On Monday just after lunch in a quiet Lakewood neighborhood, home doorbell video showed an SUV drop a pair of female teenagers who began casing neighborhood mailboxes, before following a postal worker. The mail carrier was shot at, fell and managed to get away, calling 911 from a neighbor's residence. Lakewood police later shot one of the suspects whom they say pointed a hand gun at them. She later died at the hospital. The second teenager was apprehended in Frederick. With just one day off, the mail carrier was back on the neighborhood route, delivering letters and packages.

Snow, rain, heat and gloom of night was just a warm up.

Not even bullets could keep a Lakewood mail carrier from making his rounds just two days after he was robbed at gunpoint by a couple of teenaged suspects looking to cash in on people’s mail and packages.

“I was putting my son to bed in the back of the house and I heard gunshots,” said 28-year-old Ashley Cole, an artist who works from home, on her porch with a paintbrush in her hand. “They must have shot at him and missed him. I saw him laying on the ground across the street.”

The crime occurred Monday afternoon at around 1:40 p.m. in the 400 block of South Oak Street, according to Lakewood police, who responded to the mail carrier’s call for help from a neighbor’s phone.

The mailman has not been identified and a U.S. Postal Service official said he declined to be interviewed. 

Police allege one of the female suspects fled to a nearby Grease Monkey at 10080 West Alameda Ave., where the teen "was confronted by agents and pointed her gun at them.”

Investigators said that’s when agents returned fire. Lakewood Police refer to their officers as "agents."

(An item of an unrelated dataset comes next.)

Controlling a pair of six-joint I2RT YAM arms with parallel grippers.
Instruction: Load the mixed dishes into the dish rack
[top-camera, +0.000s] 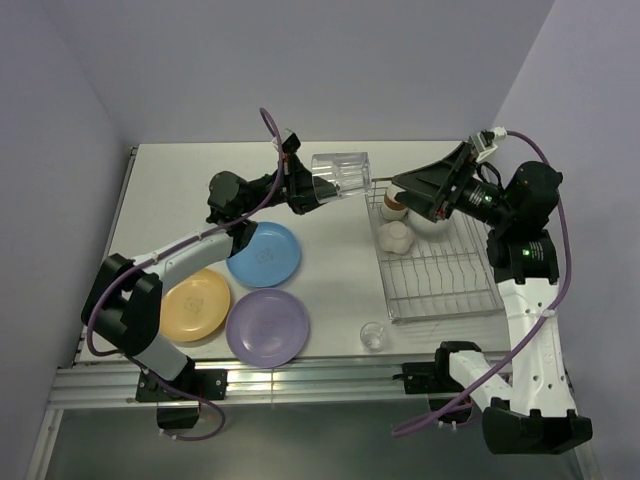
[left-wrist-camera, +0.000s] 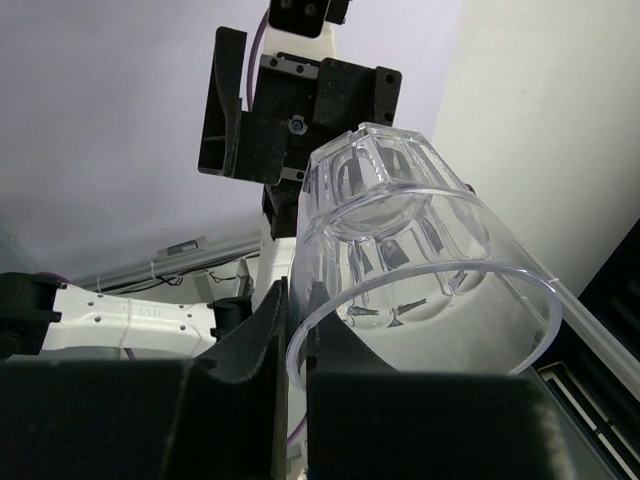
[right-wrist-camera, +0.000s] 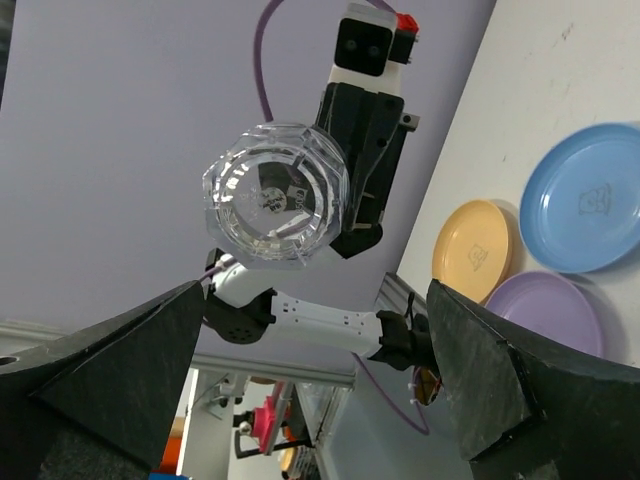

The suspect died hours later at the hospital and one Lakewood agent was injured but expected to survive. The second female suspect was apprehended that night in Frederick, Colorado, Lakewood police said. 

Neither of the suspects’ identities have been released due to their ages. Jefferson County Court spokesperson Brionna Boatright said that because the case is still under investigation the police have not filed it with the First Judicial District Attorney's office. 

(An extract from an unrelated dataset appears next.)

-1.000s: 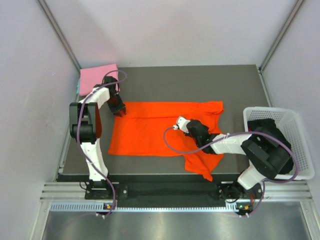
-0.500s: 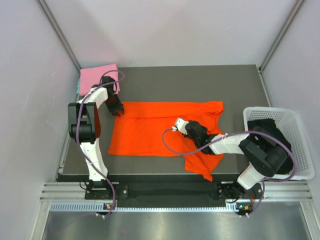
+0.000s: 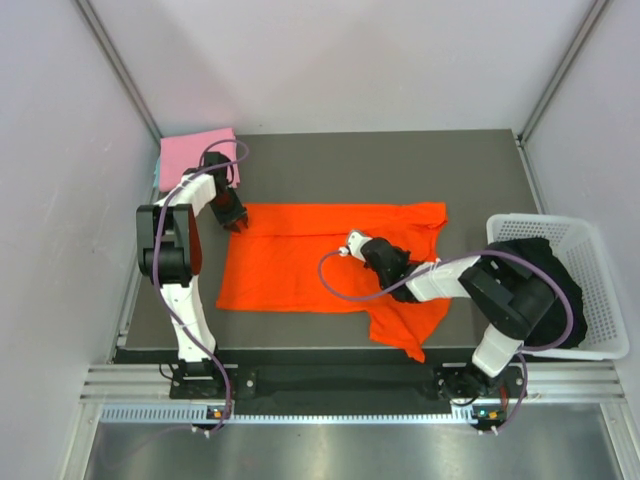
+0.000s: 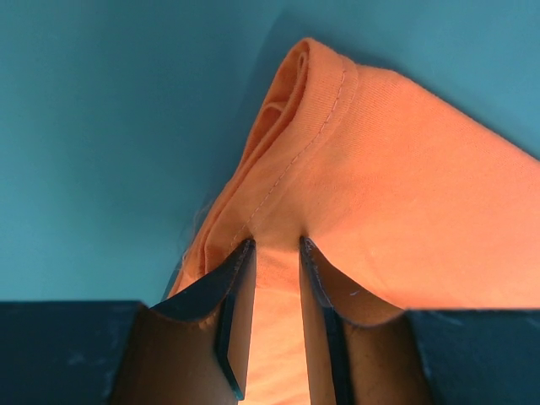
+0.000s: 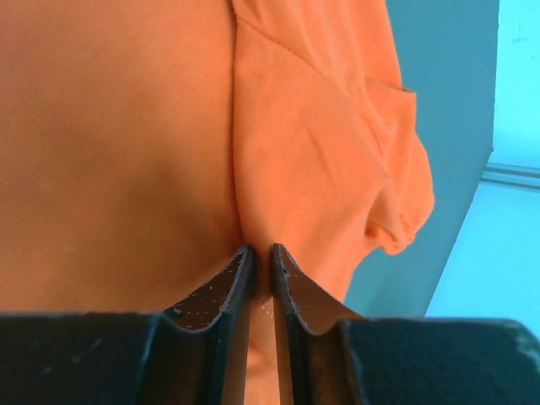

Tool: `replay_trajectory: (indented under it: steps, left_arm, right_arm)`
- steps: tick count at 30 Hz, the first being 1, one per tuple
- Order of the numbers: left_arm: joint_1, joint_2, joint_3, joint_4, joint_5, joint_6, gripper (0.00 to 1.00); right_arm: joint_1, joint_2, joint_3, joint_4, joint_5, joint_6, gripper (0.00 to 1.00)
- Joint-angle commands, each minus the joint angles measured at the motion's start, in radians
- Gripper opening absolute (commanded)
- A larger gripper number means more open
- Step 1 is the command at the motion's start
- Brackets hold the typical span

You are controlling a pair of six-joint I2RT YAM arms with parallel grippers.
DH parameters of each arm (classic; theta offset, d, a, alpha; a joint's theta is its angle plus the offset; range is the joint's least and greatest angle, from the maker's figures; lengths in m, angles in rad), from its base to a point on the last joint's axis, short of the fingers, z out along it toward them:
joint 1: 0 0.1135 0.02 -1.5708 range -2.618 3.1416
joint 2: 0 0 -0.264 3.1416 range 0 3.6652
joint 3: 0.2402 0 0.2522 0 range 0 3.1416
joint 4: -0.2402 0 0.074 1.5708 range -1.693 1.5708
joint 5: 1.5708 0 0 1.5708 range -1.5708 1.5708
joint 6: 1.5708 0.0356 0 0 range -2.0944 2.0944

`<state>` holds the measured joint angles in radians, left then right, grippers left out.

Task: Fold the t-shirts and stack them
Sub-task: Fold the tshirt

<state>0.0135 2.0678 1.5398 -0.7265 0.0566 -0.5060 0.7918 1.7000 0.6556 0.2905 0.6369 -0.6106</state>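
From above your arms hid both pinches: left gripper (image 4: 276, 246) clamped the orange shirt (image 3: 300, 265) corner, right gripper (image 5: 260, 251) a fold; hem overhung the table (image 3: 400, 170).

orange-red t-shirt (image 3: 300, 262): plain, spread mostly flat on middle of table (image 3: 400, 170), far edge doubled over, right part wrinkled and reaching to the near table edge | light pink t-shirt (image 3: 196, 155): folded in a neat rectangle, far left corner, apart from the orange-red one

Left tool (image 4: 275, 245), right tool (image 5: 261, 250) both low, jaws pinched on orange-red t-shirt (image 3: 300, 262).
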Motion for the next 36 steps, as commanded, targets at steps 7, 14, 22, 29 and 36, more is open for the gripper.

Still, doorbell surveillance video from two homes which captured the drama revealed what appeared to be a calculated operation. One of those cameras faced the corner of Oak and Dakota and showed the suspects, the mail truck on its way up the road and a black Ford SUV making a U-Turn to follow it.

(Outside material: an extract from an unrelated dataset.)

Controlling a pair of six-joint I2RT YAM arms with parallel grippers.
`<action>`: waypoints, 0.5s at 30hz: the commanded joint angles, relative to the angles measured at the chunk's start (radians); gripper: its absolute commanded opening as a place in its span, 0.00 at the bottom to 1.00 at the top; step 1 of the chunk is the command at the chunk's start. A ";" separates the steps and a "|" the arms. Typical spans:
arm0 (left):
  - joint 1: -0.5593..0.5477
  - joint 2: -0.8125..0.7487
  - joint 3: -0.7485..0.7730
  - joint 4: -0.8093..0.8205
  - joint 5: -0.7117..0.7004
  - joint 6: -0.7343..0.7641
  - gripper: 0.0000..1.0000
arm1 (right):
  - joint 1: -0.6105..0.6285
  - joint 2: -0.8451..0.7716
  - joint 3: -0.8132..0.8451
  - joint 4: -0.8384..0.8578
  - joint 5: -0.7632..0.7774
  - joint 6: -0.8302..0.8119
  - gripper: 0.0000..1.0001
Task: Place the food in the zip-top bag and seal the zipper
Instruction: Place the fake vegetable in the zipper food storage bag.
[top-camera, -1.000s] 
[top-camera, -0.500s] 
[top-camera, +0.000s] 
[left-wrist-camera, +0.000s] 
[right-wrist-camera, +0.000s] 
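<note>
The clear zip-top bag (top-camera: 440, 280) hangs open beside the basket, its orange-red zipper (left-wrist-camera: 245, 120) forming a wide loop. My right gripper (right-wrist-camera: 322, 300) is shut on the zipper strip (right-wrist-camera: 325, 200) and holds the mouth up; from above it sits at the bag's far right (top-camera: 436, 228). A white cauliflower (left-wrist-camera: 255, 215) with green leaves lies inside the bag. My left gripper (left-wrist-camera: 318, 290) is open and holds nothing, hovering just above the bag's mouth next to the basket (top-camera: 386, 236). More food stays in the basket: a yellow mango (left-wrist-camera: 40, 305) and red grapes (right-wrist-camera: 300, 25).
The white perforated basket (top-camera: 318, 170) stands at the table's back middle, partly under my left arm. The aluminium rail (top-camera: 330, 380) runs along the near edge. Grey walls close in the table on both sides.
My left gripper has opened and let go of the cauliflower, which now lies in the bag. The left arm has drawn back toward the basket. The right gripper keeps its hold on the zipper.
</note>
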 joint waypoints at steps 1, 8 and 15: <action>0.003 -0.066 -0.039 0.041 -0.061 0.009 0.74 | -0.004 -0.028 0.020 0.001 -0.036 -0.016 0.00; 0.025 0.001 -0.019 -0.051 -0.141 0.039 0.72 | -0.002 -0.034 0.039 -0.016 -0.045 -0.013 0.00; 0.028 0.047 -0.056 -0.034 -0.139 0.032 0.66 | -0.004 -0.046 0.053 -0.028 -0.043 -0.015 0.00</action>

The owner of the footage, Frank Sagan, said the teens were dropped off in his quiet suburban area by someone who was driving the SUV.

“They were casing the neighborhood. It seems like such a silly thing to do,” said Sagan, who provided the video to The Denver Gazette.

It showed two people in black hoodies walking back and forth, arguing with the driver of the SUV, getting in and out, and walking with what Sagan thinks was a backpack stuffed with packages. In one clip, a suspect has a package in her arms. 

The SUV driver has not been apprehended. 

Cole didn't need video for what she saw with her own eyes.

One of the suspects ran past her house and she described the teen having pink hair. Surveillance video from a second home she has seen, but which was not shared with The Denver Gazette, showed the girls grabbing mail from a mailbox and opening envelopes as they walked, she said.

Sagan bought his blue Victorian home half-a-century ago when Oak Street was still a dirt road. Monday’s incident was scary for neighbors who have never experienced an order to shelter-in-place, nor heard buzzing police helicopters keeping watch overhead.

“It’s mind-blowing,” Sagan said. “I’m just gobs-smacked by the whole thing.”

Wednesday, the only reminder of Monday’s excitement in the charming old neighborhood was a ribbon of yellow crime scene tape still tied around a couple of mailboxes.

But the mail had been delivered right on time by the resilient mail carrier who had a job to do.

This story may be updated as more information becomes available.